Can you break into the debugger with Ctrl-Alt-Esc, or by sending a break
over the serial line?

Gavin

Pete French

unread,

Jan 13, 2009, 6:47:00 AM1/13/09

to

> Lock order reversals are warnings of potential deadlock due to a lock cycle,
> but deadlocks may not actually result, either because it's a false positive
> (some locking construct that is deadlock free but involves lock cycles), or
> because a cycle didn't actually form. The message is suggestive, but if you
> have significant system activity after the message, then it may be unrelated.

Its hard to tell in this case as there are no timestamps, so I cant
see if there is any activity after the lockup.

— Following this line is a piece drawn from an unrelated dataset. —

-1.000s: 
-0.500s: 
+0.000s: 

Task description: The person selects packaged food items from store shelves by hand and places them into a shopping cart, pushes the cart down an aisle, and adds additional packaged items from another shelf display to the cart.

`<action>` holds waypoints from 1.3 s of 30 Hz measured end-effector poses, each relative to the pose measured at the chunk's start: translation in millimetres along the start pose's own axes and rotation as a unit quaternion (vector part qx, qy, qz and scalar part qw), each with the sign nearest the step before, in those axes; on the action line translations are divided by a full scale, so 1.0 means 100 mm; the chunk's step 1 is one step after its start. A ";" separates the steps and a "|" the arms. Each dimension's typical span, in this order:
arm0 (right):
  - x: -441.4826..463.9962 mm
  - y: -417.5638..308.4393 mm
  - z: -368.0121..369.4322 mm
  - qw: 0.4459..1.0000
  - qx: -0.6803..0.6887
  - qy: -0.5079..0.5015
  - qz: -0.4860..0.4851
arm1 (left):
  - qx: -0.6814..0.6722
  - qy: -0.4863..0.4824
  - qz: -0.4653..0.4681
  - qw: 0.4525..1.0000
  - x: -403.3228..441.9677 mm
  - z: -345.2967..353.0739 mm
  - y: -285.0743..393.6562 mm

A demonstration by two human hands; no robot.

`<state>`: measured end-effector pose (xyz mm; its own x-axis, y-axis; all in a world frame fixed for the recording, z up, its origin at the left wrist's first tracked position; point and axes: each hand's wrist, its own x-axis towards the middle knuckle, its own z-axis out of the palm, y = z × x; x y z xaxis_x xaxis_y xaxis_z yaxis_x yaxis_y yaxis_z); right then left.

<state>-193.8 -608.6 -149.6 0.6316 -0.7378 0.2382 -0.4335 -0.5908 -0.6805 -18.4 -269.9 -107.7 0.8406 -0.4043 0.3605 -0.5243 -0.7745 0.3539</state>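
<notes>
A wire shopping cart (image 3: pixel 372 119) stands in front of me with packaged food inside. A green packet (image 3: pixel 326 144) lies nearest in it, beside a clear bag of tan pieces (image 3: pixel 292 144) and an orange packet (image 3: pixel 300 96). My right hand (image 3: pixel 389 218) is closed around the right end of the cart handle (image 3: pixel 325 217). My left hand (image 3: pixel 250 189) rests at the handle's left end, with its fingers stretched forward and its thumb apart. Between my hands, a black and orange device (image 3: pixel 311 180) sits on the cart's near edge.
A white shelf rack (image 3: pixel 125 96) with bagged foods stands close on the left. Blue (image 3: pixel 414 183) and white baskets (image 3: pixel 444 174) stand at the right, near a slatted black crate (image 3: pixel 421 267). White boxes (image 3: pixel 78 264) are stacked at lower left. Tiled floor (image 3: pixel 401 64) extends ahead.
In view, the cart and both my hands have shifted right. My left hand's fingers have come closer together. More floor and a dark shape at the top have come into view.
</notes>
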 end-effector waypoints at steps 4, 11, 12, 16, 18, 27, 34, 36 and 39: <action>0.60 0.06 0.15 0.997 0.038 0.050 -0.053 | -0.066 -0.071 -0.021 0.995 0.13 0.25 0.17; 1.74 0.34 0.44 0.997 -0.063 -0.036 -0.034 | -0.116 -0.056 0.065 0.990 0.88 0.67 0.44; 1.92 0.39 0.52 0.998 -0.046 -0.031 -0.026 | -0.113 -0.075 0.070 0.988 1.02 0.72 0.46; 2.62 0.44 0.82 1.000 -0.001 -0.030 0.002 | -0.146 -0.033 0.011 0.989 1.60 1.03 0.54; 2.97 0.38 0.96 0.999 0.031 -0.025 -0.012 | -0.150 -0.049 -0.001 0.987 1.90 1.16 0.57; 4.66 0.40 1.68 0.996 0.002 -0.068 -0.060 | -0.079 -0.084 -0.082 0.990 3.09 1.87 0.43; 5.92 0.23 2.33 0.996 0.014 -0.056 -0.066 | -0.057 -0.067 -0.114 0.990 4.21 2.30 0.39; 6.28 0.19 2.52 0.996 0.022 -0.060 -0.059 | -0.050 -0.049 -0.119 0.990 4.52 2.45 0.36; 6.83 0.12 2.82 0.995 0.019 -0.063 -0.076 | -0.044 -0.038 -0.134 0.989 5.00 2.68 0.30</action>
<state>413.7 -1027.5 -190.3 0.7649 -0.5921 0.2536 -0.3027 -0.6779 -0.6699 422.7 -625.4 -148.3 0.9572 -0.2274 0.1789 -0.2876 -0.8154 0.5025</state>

> Features like WITNESS and INVARIANTS may change the timing of the kernel
> making certain race conditions less likely; I'd run with them for a bit and
> see if you can reproduce the hang with them present, as they will make
> debugging the problem a lot easier, if it's possible.

Uh, the above *was* me reproducing the hang with them present ;-)) It
quite happily hangs with thoise things in the kernel - indeed the next
hang was immediately after I rebooted the machine. But even with WITNESS
and INVARIANTS and all the rest it does not drop to a debugger, it
simply locks up.

That machine is currently turned off, but still has 7.1 installed. What
would you like me to try now ? I have a lockup I can reproduce pretty
reliably now (just wait and it will always lock up). I also found that
my other 7.1 box locks up fairly reliably when doing a buildworld.

The only similarily between these two machines and the ones which dont
lock up is that these are serving DNS. The others don't. Note that all
the hardware is identical, as is the installed software and the configuration.

I am at a total loss...

-pete.

Pete French

unread,

Jan 13, 2009, 6:51:02 AM1/13/09

to

> It was mentioned previous in this thread that CPUTYPE could be an
> issue. Did you change this if you customized your kernel?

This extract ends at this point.